Here we are… yet again. Because somehow we can’t shake it once we step on it we are getting another “Resident Evil.” The first one was decent in the mediocre sense, but it was obviously a fluke since every one after that was a step lower and lower. If they screwed up the Nemesis project they can’t be expected to do anything worth crap after that.
When this trailer plays you say, “there’s a fancy ‘Blade’ rip off,” “there’s yet another ‘Matrix’ inspired dribble,” and “there’s another crappy film.” The one thing you never find yourself saying is, “there’s a cool zombie movie,” or “there’s a zombie movie,” period. Where the hell are the zombies? There is one shot of our heroine running away from a group of zombies, but after that we get ninja stars, jumping, kicking, some Blade/Stephen Dorff wannabe and some giant creature guy swinging some crap around.
Look, lets face it. This movie is written and directed by Paul W.S. Anderson and this guy sucks. Somehow he’s convinced Hollywood that he’s worth production credits, directing jobs and screenwriting gigs, but why is still a mystery. The only thing that is going to sell this movie is apple shaped bottoms of Milla Jovovich and Ali Larter. That is it.
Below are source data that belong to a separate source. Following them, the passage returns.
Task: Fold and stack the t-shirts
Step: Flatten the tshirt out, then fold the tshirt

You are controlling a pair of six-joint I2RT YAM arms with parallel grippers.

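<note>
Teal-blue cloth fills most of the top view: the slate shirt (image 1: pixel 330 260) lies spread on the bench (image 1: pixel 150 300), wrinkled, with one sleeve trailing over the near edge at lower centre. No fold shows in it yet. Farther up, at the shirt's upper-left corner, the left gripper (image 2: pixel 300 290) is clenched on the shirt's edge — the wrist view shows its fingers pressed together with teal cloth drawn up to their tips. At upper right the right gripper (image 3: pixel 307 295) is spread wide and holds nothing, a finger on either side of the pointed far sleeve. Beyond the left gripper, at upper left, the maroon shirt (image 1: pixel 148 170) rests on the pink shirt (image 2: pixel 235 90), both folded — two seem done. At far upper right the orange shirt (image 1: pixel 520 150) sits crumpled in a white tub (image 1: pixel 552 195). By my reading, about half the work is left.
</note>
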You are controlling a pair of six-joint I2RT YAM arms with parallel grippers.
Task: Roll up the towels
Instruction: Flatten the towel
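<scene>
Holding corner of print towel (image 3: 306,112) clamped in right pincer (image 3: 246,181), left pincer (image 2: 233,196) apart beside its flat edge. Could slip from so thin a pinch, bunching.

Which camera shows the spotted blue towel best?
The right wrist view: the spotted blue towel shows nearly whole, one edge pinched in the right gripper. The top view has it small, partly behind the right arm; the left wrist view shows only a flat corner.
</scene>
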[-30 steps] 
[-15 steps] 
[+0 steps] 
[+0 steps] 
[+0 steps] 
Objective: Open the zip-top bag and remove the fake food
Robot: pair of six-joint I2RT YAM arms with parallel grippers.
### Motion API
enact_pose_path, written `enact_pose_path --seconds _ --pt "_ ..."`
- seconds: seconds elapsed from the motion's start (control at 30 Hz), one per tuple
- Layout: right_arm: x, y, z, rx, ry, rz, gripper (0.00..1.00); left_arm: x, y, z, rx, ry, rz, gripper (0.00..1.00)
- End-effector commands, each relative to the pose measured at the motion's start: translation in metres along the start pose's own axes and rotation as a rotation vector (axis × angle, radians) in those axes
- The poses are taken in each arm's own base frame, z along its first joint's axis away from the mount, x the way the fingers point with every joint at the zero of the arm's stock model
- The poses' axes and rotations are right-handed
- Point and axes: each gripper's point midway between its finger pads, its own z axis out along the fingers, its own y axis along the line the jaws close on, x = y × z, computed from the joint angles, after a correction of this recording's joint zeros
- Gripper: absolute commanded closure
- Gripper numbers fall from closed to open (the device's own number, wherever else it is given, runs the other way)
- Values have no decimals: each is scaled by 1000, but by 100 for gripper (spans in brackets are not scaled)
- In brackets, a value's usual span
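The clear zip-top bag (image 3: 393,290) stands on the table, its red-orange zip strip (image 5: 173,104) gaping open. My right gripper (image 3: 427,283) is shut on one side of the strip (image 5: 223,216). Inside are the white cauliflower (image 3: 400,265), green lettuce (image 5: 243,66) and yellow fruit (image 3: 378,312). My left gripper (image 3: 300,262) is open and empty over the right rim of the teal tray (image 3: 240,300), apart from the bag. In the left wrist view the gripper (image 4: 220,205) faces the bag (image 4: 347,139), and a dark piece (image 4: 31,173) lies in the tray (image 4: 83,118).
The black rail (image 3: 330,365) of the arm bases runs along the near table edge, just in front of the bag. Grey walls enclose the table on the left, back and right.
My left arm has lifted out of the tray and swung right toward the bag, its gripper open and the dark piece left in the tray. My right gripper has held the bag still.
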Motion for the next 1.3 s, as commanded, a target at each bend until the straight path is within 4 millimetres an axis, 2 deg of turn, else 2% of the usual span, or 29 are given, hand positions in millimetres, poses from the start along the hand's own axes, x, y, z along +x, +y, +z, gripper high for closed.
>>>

It will have some crappy pretend cool scenes and a string of drool that will move a non-existent plot along.
If staring at some good looking ladies is worth your now even more expensive admission then go for it. If you want anything else other than another reason to hate Hollywood then our advice is avoid it like the last fifty movies we’ve suggested you avoid and you didn’t… Wait, what?